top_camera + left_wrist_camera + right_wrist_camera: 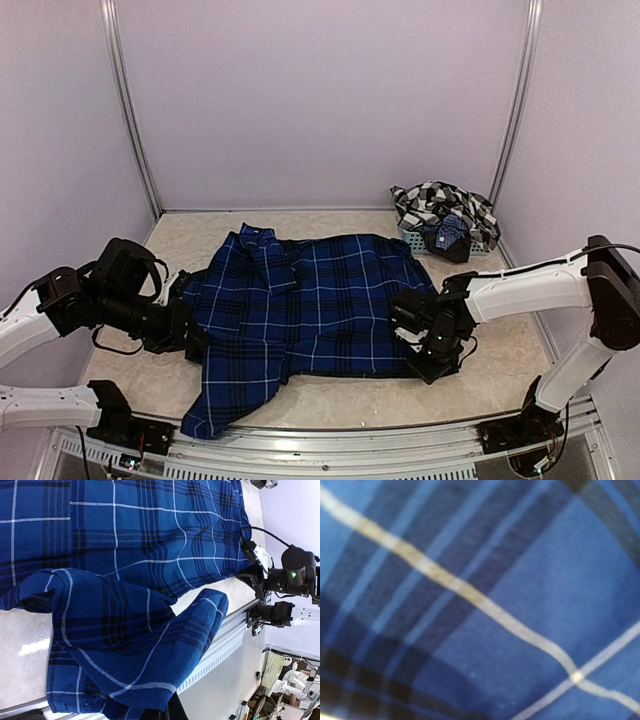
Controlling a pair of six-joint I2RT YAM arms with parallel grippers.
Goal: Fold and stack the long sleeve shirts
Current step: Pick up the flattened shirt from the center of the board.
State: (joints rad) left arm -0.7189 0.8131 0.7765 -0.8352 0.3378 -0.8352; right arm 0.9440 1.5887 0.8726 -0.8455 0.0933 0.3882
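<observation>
The left claw [190, 335] is pressed together, pinching the left edge of the navy shirt [320, 300] with a fold raised off the desk [350, 400]. The right claw [408, 325] sits on the shirt's right edge; cloth fills its camera, so I cannot tell its spread. The shirt lies lengthwise left to right, collar far-left, one sleeve trailing toward the near edge. The checked shirt [440, 205] is heaped on the basket [485, 243] at the far right.

Top camera looks down over the whole desk [340, 395] from behind; both wrist cameras closely face the navy shirt [310, 300].
</observation>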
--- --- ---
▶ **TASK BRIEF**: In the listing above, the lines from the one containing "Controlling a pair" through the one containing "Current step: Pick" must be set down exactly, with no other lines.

▶ **SOLVED EXERCISE**:
Controlling a pair of six-joint I2RT YAM arms with parallel grippers.
Goal: Fold and stack the long sleeve shirts
Current step: Pick up the flattened shirt from the center of the board.

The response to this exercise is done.